**Required action**
Where a line of the records contains the word "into", show that line.

**Stored data**
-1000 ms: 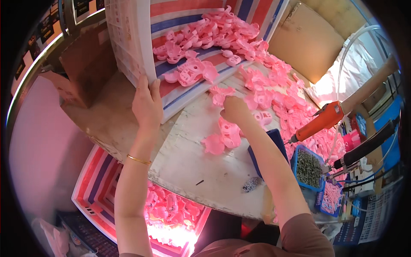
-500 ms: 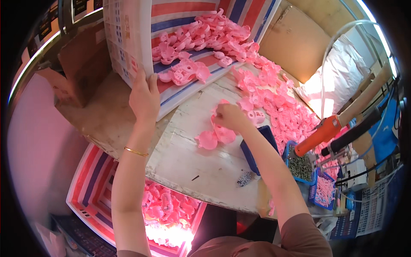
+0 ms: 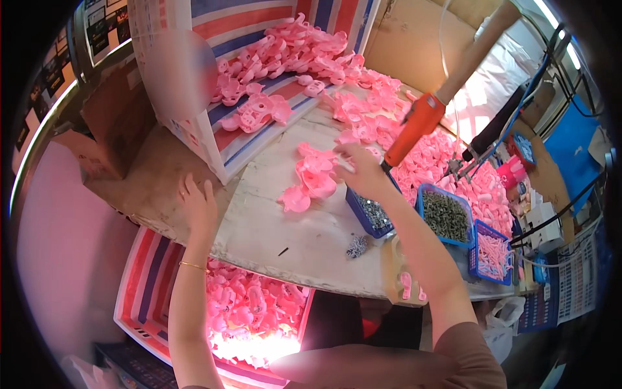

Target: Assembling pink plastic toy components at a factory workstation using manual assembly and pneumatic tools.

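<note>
At six o'clock a striped sack [image 3: 146,292] under the surface [image 3: 285,227] holds many pink plastic parts [image 3: 249,311]. The left hand [image 3: 197,206] rests flat and open at the surface's edge. The right hand [image 3: 363,170] grips a small pink cluster [image 3: 311,178]. Toward one o'clock, heaps of pink pieces [image 3: 421,155] wait unsorted: judged partway done.

Left forearm rises from lower edge, near vertical, thin gold bangle at wrist. Left hand [image 3: 197,206] palm down, fingers loosely spread, flat at left edge of table. Right arm comes from lower right corner, sleeve at upper arm, forearm stretched diagonally up-left. Right hand [image 3: 358,170] over table middle, fingers curled, knuckles up; grip itself hidden from view.
</note>
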A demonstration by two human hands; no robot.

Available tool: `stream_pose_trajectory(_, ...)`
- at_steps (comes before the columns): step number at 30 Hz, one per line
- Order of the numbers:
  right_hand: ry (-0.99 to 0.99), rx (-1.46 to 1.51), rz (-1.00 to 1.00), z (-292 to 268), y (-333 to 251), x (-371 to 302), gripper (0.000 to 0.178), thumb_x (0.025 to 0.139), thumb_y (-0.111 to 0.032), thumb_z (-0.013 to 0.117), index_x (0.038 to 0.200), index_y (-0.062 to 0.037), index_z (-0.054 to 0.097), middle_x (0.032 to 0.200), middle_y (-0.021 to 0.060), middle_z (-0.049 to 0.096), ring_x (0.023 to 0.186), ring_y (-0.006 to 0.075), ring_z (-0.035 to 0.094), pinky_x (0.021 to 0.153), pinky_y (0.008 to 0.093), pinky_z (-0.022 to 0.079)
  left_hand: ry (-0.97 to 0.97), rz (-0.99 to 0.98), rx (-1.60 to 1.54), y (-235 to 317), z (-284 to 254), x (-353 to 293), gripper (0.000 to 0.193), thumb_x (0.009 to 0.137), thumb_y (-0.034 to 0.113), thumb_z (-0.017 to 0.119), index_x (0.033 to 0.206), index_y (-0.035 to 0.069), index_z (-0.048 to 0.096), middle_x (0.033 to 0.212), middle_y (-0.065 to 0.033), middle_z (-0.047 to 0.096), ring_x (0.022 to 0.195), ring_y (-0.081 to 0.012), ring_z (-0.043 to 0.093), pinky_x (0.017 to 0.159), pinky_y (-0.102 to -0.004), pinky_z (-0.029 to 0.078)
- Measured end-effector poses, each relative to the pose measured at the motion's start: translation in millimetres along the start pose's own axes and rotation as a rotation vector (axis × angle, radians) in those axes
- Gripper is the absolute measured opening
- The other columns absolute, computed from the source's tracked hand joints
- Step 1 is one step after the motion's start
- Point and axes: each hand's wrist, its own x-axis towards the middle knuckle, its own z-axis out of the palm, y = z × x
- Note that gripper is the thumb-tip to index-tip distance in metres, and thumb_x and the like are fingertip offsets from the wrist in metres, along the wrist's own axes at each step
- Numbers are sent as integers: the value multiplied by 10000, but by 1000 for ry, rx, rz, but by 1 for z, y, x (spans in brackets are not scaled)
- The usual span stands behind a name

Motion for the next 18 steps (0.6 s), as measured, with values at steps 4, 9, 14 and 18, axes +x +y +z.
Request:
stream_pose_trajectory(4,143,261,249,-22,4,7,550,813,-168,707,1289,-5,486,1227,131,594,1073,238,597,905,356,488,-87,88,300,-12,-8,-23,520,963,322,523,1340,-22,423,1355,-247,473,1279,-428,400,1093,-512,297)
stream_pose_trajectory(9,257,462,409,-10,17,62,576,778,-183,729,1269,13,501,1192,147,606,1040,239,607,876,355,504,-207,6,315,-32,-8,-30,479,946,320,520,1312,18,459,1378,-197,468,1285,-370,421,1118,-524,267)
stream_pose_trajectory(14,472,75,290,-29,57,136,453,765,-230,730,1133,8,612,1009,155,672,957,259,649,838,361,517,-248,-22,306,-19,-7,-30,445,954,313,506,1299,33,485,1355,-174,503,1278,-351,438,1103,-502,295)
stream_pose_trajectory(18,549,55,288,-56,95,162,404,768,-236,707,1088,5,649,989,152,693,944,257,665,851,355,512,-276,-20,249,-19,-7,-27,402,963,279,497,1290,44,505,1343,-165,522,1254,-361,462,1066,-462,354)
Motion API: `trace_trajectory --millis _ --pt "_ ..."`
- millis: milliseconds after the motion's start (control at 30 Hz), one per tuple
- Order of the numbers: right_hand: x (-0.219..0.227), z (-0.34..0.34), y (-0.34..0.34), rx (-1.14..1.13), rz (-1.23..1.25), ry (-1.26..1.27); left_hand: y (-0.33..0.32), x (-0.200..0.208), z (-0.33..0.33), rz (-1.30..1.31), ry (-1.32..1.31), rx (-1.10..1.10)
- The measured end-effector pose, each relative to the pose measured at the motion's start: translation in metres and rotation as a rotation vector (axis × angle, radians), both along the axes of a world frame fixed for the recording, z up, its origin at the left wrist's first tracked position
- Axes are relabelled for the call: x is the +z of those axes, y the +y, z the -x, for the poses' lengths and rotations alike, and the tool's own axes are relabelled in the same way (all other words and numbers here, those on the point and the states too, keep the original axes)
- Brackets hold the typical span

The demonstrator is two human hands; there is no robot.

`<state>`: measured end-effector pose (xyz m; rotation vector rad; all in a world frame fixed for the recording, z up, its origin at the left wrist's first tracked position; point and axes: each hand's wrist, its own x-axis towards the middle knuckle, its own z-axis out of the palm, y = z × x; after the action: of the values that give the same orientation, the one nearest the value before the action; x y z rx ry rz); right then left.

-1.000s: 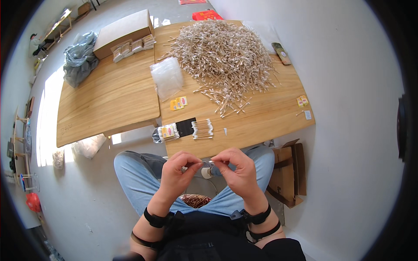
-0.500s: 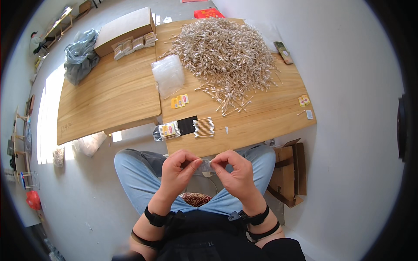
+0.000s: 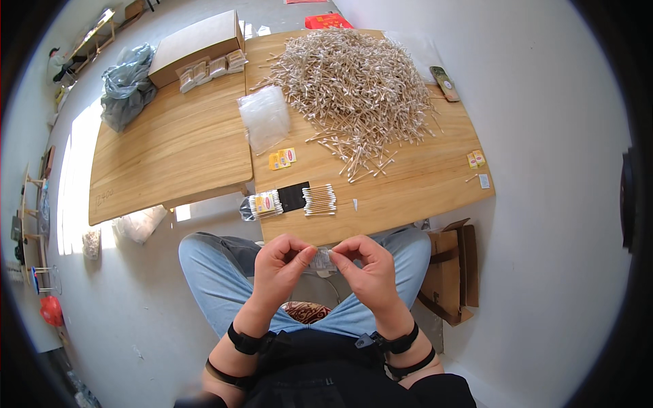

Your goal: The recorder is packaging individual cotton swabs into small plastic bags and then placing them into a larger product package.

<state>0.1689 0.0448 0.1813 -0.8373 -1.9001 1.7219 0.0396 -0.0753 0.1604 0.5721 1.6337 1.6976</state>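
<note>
Above my lap, just off the table's near edge, my left hand and my right hand pinch the two sides of a small clear plastic bag. Fingertips cover its edges, and its contents are too small to make out. On the table beyond my hands lies a row of cotton swabs beside a black pad. To the left of the pad is a clear bag of cotton swabs with a yellow and white card. A tiny white scrap lies to the right of the row.
A large heap of cotton swabs covers the far table. Left of it are clear bags, yellow cards, a cardboard box, packed swabs and a grey plastic bag. An open carton stands right of my legs.
The small clear bag between my fingers has tilted and shows more of its face. Both hands keep their pinch and have hardly moved. The table things lie as before.
</note>
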Motion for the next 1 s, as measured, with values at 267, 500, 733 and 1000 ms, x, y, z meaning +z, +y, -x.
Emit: trace_trajectory --millis 267,500,733,1000 --pt "0.01 0.003 0.003 0.081 -0.192 0.002 0.0 -0.004 0.0 -0.005 0.015 0.026" --pt "-0.002 0.002 0.004 0.072 0.172 0.005 0.001 -0.004 0.0 0.001 0.022 -0.004" --pt "-0.013 0.001 0.015 0.182 0.6 0.025 0.001 0.001 0.001 -0.029 -0.078 -0.032" --pt "-0.019 0.0 0.02 0.309 0.538 -0.029 0.001 0.002 0.002 0.044 -0.055 -0.142"
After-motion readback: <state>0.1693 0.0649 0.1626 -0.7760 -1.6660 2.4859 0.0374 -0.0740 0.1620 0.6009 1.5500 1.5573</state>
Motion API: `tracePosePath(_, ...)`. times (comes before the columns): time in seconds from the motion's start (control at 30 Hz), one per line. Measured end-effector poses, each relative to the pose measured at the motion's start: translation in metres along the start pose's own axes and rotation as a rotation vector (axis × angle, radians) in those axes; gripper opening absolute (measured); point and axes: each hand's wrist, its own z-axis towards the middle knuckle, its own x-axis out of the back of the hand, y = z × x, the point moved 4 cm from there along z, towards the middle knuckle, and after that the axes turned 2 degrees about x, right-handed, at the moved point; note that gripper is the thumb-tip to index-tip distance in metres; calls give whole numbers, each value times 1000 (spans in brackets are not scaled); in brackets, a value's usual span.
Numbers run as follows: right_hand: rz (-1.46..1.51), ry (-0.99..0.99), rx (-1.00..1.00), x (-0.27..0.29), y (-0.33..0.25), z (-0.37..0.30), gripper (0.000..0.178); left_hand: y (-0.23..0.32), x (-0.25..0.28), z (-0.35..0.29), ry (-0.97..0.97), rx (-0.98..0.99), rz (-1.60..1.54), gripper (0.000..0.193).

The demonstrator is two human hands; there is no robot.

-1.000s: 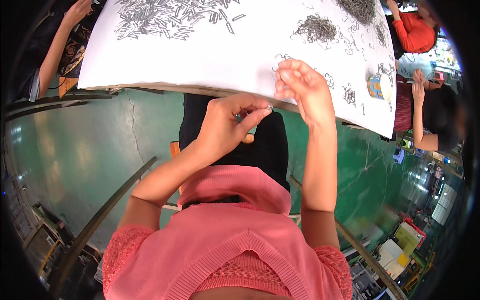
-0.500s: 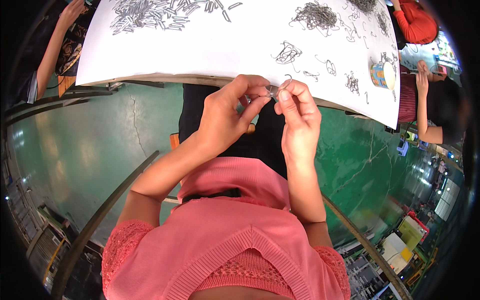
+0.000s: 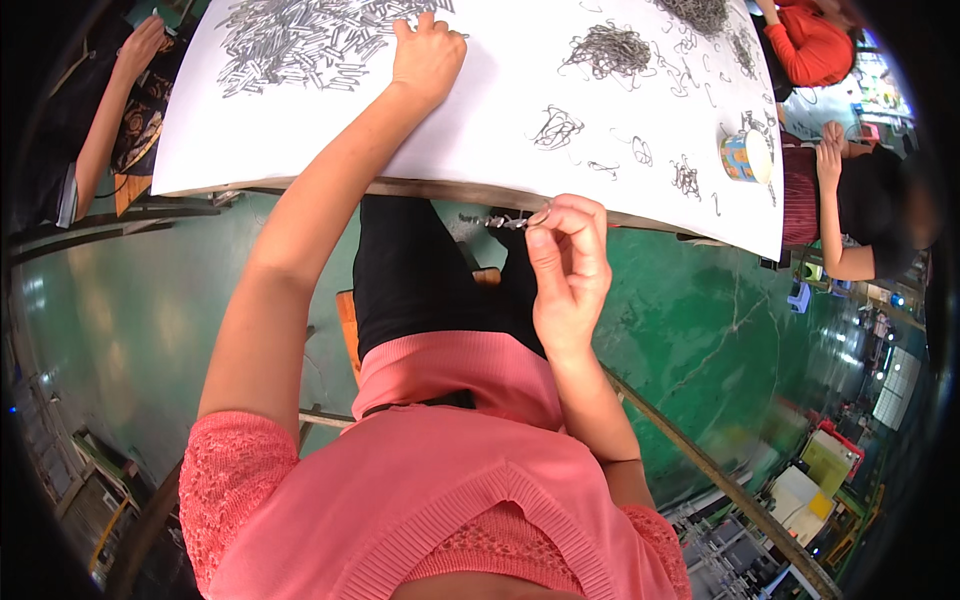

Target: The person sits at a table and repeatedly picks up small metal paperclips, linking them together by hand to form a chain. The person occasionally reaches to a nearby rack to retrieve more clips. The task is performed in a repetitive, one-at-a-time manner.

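Right hand pinches a metal strand before the tabletop's near edge. Left hand reaches to the clip pile; its grip cannot be determined. Apparent step: picking. Next move likely requires isolating one clip.

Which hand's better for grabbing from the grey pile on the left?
Probably the left hand: it's at the grey pile, while the right hand, farther away, pinches small metal parts.

Along the far side of the table, I find the metal pile cut off; the left hand's grip is indeterminable. Beside its near edge, the right hand's metal piece appears blurred.
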Motion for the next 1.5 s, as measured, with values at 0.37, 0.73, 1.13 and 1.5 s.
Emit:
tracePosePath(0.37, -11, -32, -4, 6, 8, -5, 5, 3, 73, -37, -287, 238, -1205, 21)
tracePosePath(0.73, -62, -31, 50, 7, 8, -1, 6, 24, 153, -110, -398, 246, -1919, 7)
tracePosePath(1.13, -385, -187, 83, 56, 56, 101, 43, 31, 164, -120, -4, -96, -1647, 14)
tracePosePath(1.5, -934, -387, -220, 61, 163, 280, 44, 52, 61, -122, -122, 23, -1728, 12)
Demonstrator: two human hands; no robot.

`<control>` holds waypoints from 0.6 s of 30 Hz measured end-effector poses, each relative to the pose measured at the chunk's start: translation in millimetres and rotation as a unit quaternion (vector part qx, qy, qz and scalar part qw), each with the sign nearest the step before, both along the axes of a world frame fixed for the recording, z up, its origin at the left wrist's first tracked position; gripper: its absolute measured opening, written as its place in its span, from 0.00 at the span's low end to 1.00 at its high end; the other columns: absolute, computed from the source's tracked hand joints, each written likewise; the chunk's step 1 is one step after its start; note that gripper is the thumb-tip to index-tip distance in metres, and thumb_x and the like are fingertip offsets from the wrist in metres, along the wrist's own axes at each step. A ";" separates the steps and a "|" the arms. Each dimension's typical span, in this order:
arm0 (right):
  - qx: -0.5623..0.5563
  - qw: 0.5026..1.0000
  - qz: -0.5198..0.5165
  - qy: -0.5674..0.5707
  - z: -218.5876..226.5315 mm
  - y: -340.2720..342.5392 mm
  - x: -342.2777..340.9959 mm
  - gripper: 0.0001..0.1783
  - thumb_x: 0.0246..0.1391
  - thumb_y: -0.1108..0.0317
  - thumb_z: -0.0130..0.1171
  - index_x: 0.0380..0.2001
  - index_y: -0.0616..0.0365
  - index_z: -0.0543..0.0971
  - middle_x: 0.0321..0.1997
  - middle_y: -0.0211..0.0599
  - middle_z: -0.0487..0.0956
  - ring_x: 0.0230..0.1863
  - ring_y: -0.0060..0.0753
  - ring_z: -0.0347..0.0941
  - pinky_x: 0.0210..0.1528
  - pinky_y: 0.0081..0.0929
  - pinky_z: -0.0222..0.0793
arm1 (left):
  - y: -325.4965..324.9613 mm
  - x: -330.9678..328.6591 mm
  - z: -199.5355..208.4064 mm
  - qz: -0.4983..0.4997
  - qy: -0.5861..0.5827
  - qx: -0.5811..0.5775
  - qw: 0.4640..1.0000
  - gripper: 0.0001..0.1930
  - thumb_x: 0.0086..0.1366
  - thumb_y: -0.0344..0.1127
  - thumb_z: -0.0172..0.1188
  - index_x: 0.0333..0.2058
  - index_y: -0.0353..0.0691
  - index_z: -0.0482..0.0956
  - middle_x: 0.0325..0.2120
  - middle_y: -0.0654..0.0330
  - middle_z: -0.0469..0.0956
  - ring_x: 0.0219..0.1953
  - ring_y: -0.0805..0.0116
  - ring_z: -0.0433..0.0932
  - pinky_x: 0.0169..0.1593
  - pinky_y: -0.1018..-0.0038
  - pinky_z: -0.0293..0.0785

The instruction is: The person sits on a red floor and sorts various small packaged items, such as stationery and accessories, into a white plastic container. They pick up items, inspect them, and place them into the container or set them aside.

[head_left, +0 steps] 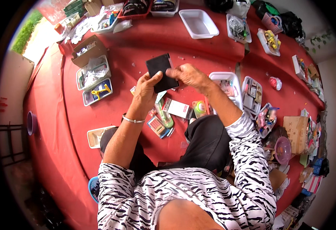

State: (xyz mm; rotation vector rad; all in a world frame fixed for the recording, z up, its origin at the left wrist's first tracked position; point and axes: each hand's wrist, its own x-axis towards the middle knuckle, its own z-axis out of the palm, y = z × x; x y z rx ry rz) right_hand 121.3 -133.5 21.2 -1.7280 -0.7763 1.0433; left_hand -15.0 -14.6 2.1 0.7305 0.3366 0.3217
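Observation:
A flat black rectangular case or notebook (159, 66) is held up in front of me, tilted, over the red floor covering. My left hand (146, 86) grips its lower left edge, the thumb lying across its face. At its right edge, my right hand (189, 76) has bent fingers, smeared at the tips; whether they pinch the edge or something small I cannot make out. Below the hands lie a white box (177, 108), a small calculator-like item in a pack (157, 125), a green-handled item (165, 115) and a yellow-green round toy in a pack (200, 108).
White trays (198, 23) stand across the far side. On the left are a cardboard box (89, 50) and a tray with a yellow tool (99, 92). To the right sit filled containers (251, 94), a pink basin (283, 149) and a cardboard carton (295, 130). A woven tray (97, 137) lies by my left knee.

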 end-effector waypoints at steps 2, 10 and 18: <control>0.020 0.998 -0.049 -0.023 19.0 8.1 -19.8 0.22 0.39 0.55 0.62 0.22 0.68 0.75 0.17 0.36 0.72 0.20 0.22 0.67 0.22 0.24 0.62 | -0.3 -1.4 5.5 0.012 -0.020 0.038 0.999 0.09 0.59 0.32 0.56 0.35 0.32 0.73 0.30 0.59 0.76 0.31 0.71 0.77 0.38 0.76 0.75; 0.084 0.988 -0.128 -0.023 3.4 17.1 -55.9 0.17 0.39 0.61 0.59 0.20 0.69 0.77 0.17 0.42 0.75 0.21 0.29 0.71 0.27 0.28 0.65 | 54.4 -16.0 -19.1 0.300 0.125 0.329 0.886 0.18 0.62 0.41 0.48 0.44 0.32 0.69 0.37 0.56 0.73 0.37 0.70 0.73 0.41 0.75 0.68; 0.142 0.987 0.037 -0.067 -12.4 23.5 -67.8 0.06 0.39 0.74 0.50 0.20 0.65 0.75 0.19 0.38 0.75 0.21 0.26 0.71 0.24 0.22 0.65 | 10.8 -8.6 5.5 0.050 0.065 0.714 0.695 0.23 0.66 0.42 0.32 0.57 0.40 0.58 0.58 0.53 0.56 0.62 0.57 0.51 0.62 0.66 0.44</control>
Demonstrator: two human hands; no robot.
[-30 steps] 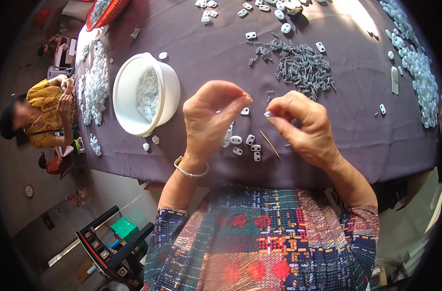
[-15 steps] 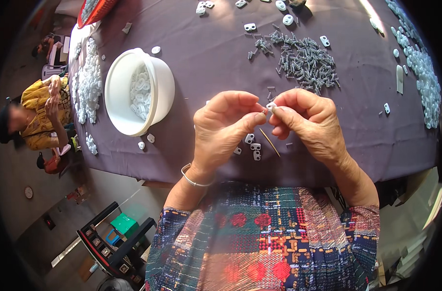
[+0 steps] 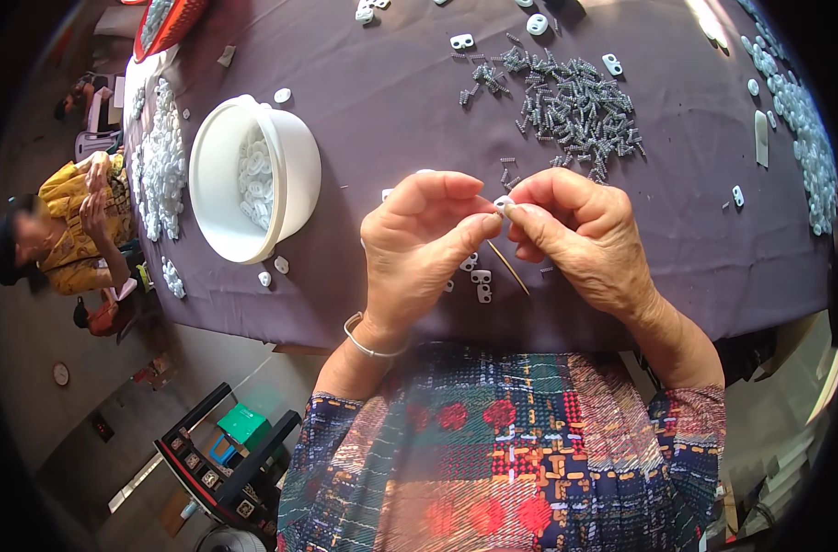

**Answer**
Your goal: The recorder is packaging individual cotton swabs into small plastic bags and then placing them into a larger product package.
The instruction is: The person sits on a red floor and sorts various small packaged items, such as stationery and accessories, into a white plastic container. They pick up items, inspect them, and place them into the container or set them aside.

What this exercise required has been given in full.